▶ [ASSIGNMENT] Go through the lines below and tally each one holding "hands". Write only the total.

--- MATERIAL PROVIDED ---

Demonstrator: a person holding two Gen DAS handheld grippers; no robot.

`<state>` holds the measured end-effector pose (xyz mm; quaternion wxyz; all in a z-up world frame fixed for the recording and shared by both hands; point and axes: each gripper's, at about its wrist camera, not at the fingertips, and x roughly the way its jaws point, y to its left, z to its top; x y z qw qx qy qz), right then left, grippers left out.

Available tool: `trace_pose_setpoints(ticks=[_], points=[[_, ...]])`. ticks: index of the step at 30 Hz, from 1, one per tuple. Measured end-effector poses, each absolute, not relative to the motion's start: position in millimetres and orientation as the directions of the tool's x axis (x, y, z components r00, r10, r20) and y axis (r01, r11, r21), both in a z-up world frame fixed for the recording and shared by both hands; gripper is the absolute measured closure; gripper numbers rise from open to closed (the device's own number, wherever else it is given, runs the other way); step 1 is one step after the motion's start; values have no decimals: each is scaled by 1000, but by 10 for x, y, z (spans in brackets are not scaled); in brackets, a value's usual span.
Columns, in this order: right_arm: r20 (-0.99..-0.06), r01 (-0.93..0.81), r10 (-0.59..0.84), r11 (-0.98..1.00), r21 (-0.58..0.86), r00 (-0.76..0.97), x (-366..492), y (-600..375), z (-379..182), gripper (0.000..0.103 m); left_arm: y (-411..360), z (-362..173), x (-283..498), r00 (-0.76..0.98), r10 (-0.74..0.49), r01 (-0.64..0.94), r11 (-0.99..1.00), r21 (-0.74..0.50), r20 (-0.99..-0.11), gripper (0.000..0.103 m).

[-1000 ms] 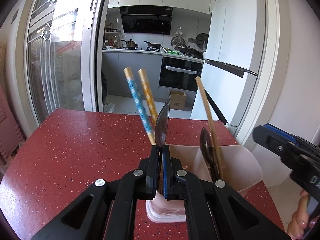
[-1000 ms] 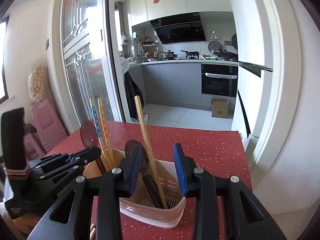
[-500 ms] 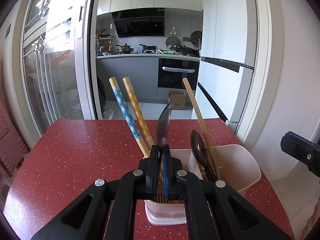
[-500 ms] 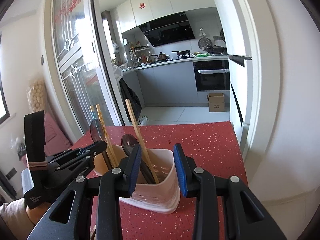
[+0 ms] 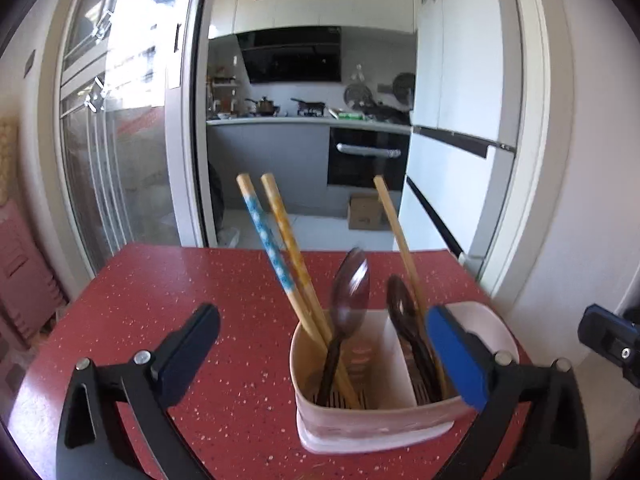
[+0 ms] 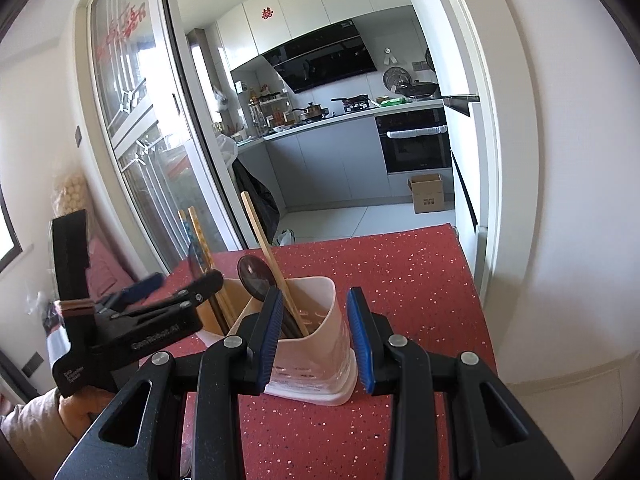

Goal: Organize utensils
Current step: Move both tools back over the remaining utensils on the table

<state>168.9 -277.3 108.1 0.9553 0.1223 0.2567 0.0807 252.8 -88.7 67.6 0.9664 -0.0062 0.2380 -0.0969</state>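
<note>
The left gripper (image 5: 320,344) has just been opening and now stands wide, so the dark plastic spoon (image 5: 348,300) drops free into the left compartment of the pale pink two-part utensil holder (image 5: 372,424). The right gripper (image 6: 316,336), part open, holds nothing. The holder stands on a red speckled table (image 5: 160,280); a grey kitchen (image 5: 280,152) lies beyond.

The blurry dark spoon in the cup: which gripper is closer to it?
Left. The left gripper has just been opening, and its jaws straddle the spoon without touching. The right gripper sits beside the holder, at its other compartment, holding nothing.
</note>
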Motion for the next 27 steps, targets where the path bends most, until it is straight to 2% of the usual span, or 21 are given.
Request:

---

▶ [ANSWER BOX] 2